Dopamine is often mistaken for pleasure, but it is the chemistry of pursuit, the spark that ignites when we expect something rewarding. In a world of infinite scrolling, instant feedback and perpetual novelty, that spark is triggered again and again. The cycle becomes relentless: stimulus, surge, crash, craving, repeat. The high shortens but the hunger grows.
Kill Your Darlings reflects this paradox. The “darlings” are the very things that feel beautiful and irresistible: the rush, the flash, the instant validation. Yet these fleeting highs begin to crowd out depth, patience and presence. To reclaim stillness, the body must confront and perhaps release the sensations it clings to most.
What remains is a question rather than a conclusion. When the high no longer satisfies, what choice does the body make? Does it reach again for the flicker, or can it endure the quiet?
In a culture that equates stimulation with vitality, this piece asks us to consider another possibility: that true aliveness may begin where the noise ends.”
– Imre van Opstal & Marne van Opstal


César Sautès-Vescovali over Kill your darlings:
“Working with Imre & Marne has been a very creative journey. From the moment we met them, they were as excited to share their art with us as they were interested in seeing who we are individually. We all have researched and created a lot of material together, which over the time built up in a rich bank of possibilities from which we could all take inspiration from.
It has been very rich for me to be asked to come up with so many different ideas based on the tasks they were giving us; and I feel like my artistry has developed a lot as we were creating the piece. It is honouring as well to see the final edit of the work, and to recognise a few phrases I came up with, and some of the choices I had the liberty to make…
On another note, I appreciate that the piece is theatrical. It is something I’ve always been drawn to, and diving in this aspect of our art is a discovery I am still exploring day by day. The main difference here is that some dancers and I are mic’d up and talking live. This comes with many difficult yet playful challenges. Seeing how the use of sound while dancing forces me to rethink breath control, as well as the relationship between movement and sound is very interesting. Once again, it is an aspect of the work that variates every day and keeps me alert.
Finally, I would like to talk about the idea of constant stimulation that is being tackled through this piece. Dancing this work is very much overstimulating and can almost be overwhelming at times. I think it might be for the audience as well and I would like to tell you: enjoy the chaos. I don’t think every detail is supposed to be seen, that every idea is meant to be perfectly well-received and understood clearly. I feel that we (the group of dancers) are embracing being lost and transported into various many different realities; and if you let go of the will to control everything that happens, you can listen deeper to what this journey does to your body. I invite the audience to accept the huge amount of information that they will receive, and to observe what it does to them as a whole, rather than focusing on each thing. Surrender to this infernal machine that blurs time and space.
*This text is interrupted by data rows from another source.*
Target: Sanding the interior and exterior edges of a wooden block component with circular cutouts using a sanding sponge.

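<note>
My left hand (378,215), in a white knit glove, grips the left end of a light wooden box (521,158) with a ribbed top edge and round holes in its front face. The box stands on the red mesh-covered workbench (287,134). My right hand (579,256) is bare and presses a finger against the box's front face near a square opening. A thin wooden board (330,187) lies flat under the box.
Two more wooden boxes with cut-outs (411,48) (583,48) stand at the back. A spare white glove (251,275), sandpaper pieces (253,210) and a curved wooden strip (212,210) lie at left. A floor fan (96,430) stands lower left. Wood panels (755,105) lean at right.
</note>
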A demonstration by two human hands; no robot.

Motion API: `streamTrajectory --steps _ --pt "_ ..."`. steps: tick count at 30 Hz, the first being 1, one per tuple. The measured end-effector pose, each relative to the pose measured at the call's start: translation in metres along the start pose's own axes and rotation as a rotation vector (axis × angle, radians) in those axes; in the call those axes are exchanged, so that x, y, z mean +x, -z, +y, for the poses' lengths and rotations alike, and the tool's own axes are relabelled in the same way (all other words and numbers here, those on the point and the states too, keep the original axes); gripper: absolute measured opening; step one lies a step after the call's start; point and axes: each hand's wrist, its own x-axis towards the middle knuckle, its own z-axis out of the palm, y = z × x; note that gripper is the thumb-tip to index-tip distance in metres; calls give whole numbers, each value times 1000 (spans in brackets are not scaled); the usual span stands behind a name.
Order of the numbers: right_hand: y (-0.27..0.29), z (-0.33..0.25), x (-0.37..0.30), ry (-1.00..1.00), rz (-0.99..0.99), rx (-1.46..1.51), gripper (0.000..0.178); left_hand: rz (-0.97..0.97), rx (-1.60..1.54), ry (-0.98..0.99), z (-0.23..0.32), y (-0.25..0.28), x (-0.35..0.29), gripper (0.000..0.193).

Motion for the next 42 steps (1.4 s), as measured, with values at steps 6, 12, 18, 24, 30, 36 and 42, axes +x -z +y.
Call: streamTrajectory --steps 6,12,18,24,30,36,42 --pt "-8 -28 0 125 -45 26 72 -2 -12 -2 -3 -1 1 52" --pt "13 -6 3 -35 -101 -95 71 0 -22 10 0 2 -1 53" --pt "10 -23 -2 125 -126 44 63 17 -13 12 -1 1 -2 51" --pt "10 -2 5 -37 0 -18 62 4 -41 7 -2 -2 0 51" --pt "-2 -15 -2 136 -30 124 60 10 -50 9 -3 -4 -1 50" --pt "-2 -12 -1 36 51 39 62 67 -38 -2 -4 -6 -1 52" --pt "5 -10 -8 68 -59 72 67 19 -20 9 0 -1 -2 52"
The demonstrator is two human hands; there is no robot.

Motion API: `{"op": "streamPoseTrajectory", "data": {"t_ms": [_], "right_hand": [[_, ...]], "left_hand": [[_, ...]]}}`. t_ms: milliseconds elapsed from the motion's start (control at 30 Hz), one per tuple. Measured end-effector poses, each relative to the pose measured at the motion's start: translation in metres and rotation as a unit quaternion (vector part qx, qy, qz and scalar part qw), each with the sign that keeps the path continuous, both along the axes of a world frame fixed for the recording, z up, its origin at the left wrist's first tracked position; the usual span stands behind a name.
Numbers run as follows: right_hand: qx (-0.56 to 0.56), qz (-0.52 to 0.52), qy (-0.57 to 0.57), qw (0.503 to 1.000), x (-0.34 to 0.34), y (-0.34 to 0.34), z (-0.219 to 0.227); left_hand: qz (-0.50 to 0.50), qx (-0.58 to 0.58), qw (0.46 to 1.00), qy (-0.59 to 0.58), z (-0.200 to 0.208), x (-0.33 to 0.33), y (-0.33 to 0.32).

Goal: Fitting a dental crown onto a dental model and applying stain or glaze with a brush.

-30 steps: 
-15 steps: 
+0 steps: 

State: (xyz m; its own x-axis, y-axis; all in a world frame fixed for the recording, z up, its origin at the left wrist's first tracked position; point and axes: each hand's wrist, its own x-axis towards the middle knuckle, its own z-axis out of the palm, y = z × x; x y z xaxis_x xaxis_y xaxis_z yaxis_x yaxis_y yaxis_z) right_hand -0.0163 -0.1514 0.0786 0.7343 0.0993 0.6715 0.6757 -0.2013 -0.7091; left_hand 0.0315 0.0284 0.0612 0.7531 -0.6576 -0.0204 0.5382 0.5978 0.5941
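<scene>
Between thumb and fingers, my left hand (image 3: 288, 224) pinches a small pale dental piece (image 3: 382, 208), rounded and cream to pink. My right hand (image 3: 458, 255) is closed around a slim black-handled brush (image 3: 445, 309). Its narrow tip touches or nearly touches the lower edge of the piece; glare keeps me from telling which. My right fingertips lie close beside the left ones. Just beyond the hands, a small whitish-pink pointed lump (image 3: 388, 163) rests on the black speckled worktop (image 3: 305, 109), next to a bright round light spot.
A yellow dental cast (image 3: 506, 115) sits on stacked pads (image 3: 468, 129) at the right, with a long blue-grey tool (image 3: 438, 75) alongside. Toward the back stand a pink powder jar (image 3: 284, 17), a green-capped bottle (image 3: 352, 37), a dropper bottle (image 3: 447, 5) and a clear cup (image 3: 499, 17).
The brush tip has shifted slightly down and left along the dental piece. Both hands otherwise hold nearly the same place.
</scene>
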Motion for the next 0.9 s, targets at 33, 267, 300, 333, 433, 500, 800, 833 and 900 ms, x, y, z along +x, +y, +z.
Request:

Thank you for coming and enjoy!!”


Ruth Lee over Kill your darlings:
“Chasing another dopamine rush?
A craving to fulfill our voids; a satisfaction complete only to yearn for more. The encouraged research unlocked further discovery within concepts that inhabit our everyday lives. Continuous waves of information passing through us almost every second of existence… deteriorating our sense of stimulation.
It was a pleasure to meet Imre and Marne in the studio. The push and excitement to experience more extremes that dwell between reality and fantasy. A gradual integration of characterization whilst creating material became a process of enhancing sensations paced through these many themes and ideas.”